La molécula de interés puede ser excretada o puede acumularse dentro de las células. Cuando esto sucede, primero se deben interrumpir las células, evitar la degradación y separar las impurezas de la molécula de interés.

La centrifugación y la microfiltración son métodos óptimos para separar la molécula de la célula, y solo se puede recolectar el sobrenadante para una mayor purificación.

La medición en tiempo real de la presión, el flujo, la acumulación de partículas , la distribución del tamaño, el pH o la turbidez de la celda, tanto la alimentación hacia adentro como desde los filtros, puede proporcionar un control de retroalimentación para minimizar la interrupción del proceso.

Los virus se inactivan y se vuelven no patógenos. La espectroscopia en línea , la turbidez, el monitoreo del pH y el control garantizan la consistencia durante todo el proceso.

El producto objetivo se aísla y se concentra por cromatografía.

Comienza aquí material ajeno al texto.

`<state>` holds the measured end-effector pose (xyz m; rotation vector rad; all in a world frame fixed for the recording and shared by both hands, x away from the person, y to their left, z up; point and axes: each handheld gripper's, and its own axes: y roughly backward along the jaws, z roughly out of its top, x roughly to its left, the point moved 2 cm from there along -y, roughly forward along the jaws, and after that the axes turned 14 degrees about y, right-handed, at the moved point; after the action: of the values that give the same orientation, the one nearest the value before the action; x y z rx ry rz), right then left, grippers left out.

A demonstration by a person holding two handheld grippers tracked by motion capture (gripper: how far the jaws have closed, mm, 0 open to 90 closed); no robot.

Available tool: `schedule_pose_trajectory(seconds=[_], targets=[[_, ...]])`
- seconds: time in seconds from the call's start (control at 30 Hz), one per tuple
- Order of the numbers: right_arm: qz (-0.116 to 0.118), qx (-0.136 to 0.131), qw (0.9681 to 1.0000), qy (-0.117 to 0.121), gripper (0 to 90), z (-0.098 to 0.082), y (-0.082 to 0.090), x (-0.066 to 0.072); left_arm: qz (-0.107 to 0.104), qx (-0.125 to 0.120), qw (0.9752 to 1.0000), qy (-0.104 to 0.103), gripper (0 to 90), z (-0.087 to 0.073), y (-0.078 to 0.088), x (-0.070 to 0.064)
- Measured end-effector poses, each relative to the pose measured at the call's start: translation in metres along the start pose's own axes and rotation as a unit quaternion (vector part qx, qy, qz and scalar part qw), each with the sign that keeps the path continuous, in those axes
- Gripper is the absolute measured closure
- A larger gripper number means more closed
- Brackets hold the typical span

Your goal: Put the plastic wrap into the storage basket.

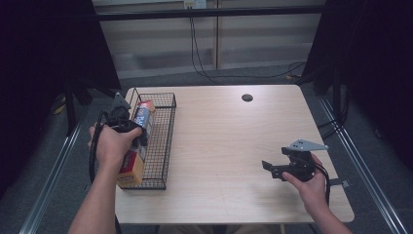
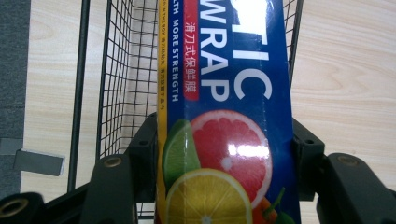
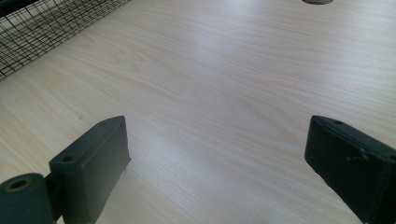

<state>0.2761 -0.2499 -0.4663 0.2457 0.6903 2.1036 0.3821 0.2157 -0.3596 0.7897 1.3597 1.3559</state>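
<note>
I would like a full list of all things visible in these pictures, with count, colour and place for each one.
plastic wrap box: one, blue with yellow edge and fruit picture, over the wire basket, gripped by the left tongs
wire basket: one, black, left part of the table
table: one, light wood, with a dark round hole near the far edge
left tongs: one, black, shut on the box
right tongs: one, black, open, over the right part of the table

Left claw point(image 1: 127, 127) clamped in raised hand, right claw point(image 1: 273, 168) spread wide, low
</note>
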Motion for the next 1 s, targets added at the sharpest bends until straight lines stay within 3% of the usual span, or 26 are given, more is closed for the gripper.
schedule_pose_trajectory(seconds=[0.1, 0.13, 0.2, 0.4, 0.5, 0.6, 0.73, 0.8, 1.0], targets=[[-0.001, 0.0, 1.0, -0.004, 6.4, 0.0, 0.0, 0.0, -0.001, 0.001, 1.0, 0.001, 43.3, -0.001, -0.002, 0.001], [-0.002, 0.0, 1.0, -0.003, 6.4, 0.0, 0.001, 0.0, 0.005, 0.0, 0.9999, -0.009, 43.3, 0.0, -0.002, 0.002], [-0.001, -0.001, 1.0, -0.004, 6.4, 0.0, 0.001, 0.0, -0.002, 0.001, 1.0, 0.002, 43.3, -0.002, -0.004, 0.002], [-0.002, -0.001, 1.0, -0.003, 6.5, 0.0, 0.001, 0.0, -0.005, 0.004, 1.0, 0.0, 43.3, -0.003, -0.007, 0.004], [0.0, 0.0, 1.0, 0.0, 6.5, 0.0, 0.0, 0.0, 0.006, 0.002, 0.9999, -0.01, 43.2, -0.003, -0.008, 0.006], [0.001, 0.0, 1.0, 0.001, 6.5, 0.0, 0.0, 0.0, -0.002, 0.005, 1.0, 0.002, 43.2, -0.005, -0.012, 0.005], [0.0, -0.001, 1.0, 0.0, 6.4, 0.0, 0.0, 0.0, -0.001, 0.008, 1.0, 0.003, 43.2, -0.006, -0.015, 0.006], [0.0, -0.001, 1.0, 0.001, 6.4, 0.0, 0.0, 0.001, 0.008, 0.006, 0.9999, -0.009, 43.2, -0.005, -0.016, 0.007], [0.0, 0.0, 1.0, -0.001, 6.4, 0.0, 0.001, 0.001, 0.0, 0.009, 1.0, -0.003, 43.1, -0.006, -0.02, 0.006]])
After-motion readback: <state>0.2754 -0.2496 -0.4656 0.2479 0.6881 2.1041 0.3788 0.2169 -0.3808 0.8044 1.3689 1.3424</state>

Mientras que los anticuerpos se capturan mediante cromatografía de afinidad utilizando resinas con proteína A, proteína G u otros métodos de ingeniería selectiva, los oligonucleótidos y las moléculas no proteicas a menudo se capturan mediante cromatografía de intercambio iónico , polisacáridos y glicanos complejos por interacción hidrofóbica o cromatografía IMAC.

Las mediciones comunes incluyen presión, flujo, pH, espectroscopia infrarroja por transformada de Fourier (FTIR), UV-Vis y conductividad antes de la columna de cromatografía para monitorear las entradas de alimentación variables y proporcionar información sobre la calidad y el rendimiento de la columna. 

Con la etapa de purificación, las impurezas residuales (como proteínas, ácidos nucleicos, endotoxinas, etc.) se eliminan a través de una sucesión de operaciones unitarias (clarificación, extracción, cromatografía, filtración de flujo tangencial) mientras que el producto se retiene tanto como sea posible y se concentra aún más mediante filtración de flujo tangencial (TFF) a través de ultra/diafiltración (UF/DF).

El objetivo es aumentar la pureza sin perder rendimiento. El control del caudal, la presión, la conductividad, el pH, la turbidez y el límite elástico durante la preparación y purificación del tampón garantiza la fiabilidad durante todo el proceso.

Los virus se inactivan y se vuelven no patógenos para garantizar la seguridad de los bioterapéuticos mediante la alteración del entorno de la solución (bajando el pH o añadiendo disolventes/detergentes). La espectroscopia en línea, la monitorización de la turbidez, el pH y el ORP, y el control garantizan la consistencia durante todo el proceso.

Con el pulido se consigue la pureza final.

Los científicos utilizan la cromatografía de exclusión por tamaño y la filtración de flujo tangencial para eliminar las trazas de impurezas (partículas virales, patógenos bacterianos y endotoxinas) e intercambiar el tampón de purificación por la formulación uno.

Si bien la espectroscopia FTIR puede ayudar a cuantificar y especificar los componentes de la fracción durante la cromatografía de pulido, el monitoreo de la presión, el flujo, la conductividad, el pH y la turbidez en todas las operaciones de la unidad de pulido, incluida la preparación del tampón, el compromiso con la seguridad del producto y la calidad.